I wanted something always on, isolated from my main machine, and easy to reason about operationally. Something that behaves like infrastructure, not a side project I have to keep restarting.
The install itself was straightforward. Install the OS, apply updates, install dependencies, install OpenClaw, and configure it to run as a long-lived service. If you’ve ever run any other background service on Linux, none of this will feel exotic.
What matters is the outcome. The agent starts with the VM, survives reboots, and quietly gets on with its job.
What it does for me
This is where it gets interesting.
On the personal side, it processes my Gmail inbox and produces a daily summary of the last 24 hours, with a clear “action required” section. It’s been tuned pretty aggressively to filter newsletters and promotions and to ignore things like parking receipts and routine payment notifications. Having it wired into Gmail means I can give it a few details like numbers and event type and ask it to check availability, and there’ll be a draft email waiting rather than a blank page.
In a few cases, it’s gone further and helped clean things up properly by drafting unsubscribe emails and creating skip-inbox rules.

On the work side, it’s connected to Microsoft 365 with explicit Graph permissions. That lets it move emails into folders, create calendar events and planning blocks, and turn loose task lists into time-boxed TODOs. It’s also connected to OneNote, where it can create and update structured notes and keep context across related pages.

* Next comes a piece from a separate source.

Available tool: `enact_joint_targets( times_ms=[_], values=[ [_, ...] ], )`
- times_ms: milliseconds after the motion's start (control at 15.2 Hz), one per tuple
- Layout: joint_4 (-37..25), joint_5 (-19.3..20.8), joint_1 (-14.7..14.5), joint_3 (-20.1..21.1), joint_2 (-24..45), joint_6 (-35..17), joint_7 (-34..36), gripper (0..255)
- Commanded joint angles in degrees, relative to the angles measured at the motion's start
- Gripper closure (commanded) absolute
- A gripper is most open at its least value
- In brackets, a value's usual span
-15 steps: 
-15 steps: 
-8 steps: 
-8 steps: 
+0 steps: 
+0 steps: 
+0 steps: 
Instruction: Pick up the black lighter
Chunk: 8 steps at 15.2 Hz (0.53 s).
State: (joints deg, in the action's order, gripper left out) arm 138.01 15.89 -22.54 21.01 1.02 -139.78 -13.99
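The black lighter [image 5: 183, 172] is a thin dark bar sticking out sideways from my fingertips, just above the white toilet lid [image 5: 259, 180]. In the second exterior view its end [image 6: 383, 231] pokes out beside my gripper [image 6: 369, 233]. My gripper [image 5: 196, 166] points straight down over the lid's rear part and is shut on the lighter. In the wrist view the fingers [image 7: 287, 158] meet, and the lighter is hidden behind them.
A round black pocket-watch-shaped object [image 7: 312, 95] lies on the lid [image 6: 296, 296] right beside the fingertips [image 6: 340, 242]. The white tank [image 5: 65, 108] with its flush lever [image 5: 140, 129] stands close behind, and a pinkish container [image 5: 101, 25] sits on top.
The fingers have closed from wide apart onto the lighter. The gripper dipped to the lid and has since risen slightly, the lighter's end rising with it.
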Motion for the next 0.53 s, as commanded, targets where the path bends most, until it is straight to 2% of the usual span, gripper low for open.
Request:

Then there are the smaller background jobs. Alexa announcements at predictable times. My UniFi router configuration checks that only shout if something genuinely risky changes. Bank statement scanning that syncs a specific folder from OneDrive, focuses on recent activity and finds areas I can save money. A Reddit watcher for a very specific monthly thread so I don’t have to remember when it appears. I even set it up to watch the East Suffolk planning portal and tell me when there were updates on a planning application I had in progress, simply by prompting it with "Watch this URL and tell me when these parts change".
None of these things are impressive on their own.
Taken together, they quietly remove a lot of low-grade mental overhead. That’s where the value shows up.
And about the JARVIS thing
I’ve seen setups like this described as “real-life JARVIS” more than once.
I get why people reach for that comparison. A background system that watches things and occasionally takes action is an easy mental leap. But this isn’t an AI butler with perfect context and unlimited capability. It’s a constrained system doing specific jobs reasonably well, most of the time.
What makes this useful isn’t sci-fi autonomy. It’s clear boundaries, limited scope, and taking small, boring bits of cognitive load off your plate.
For now, I’m treating this less like an assistant and more like an experiment in system design that happens to use an LLM.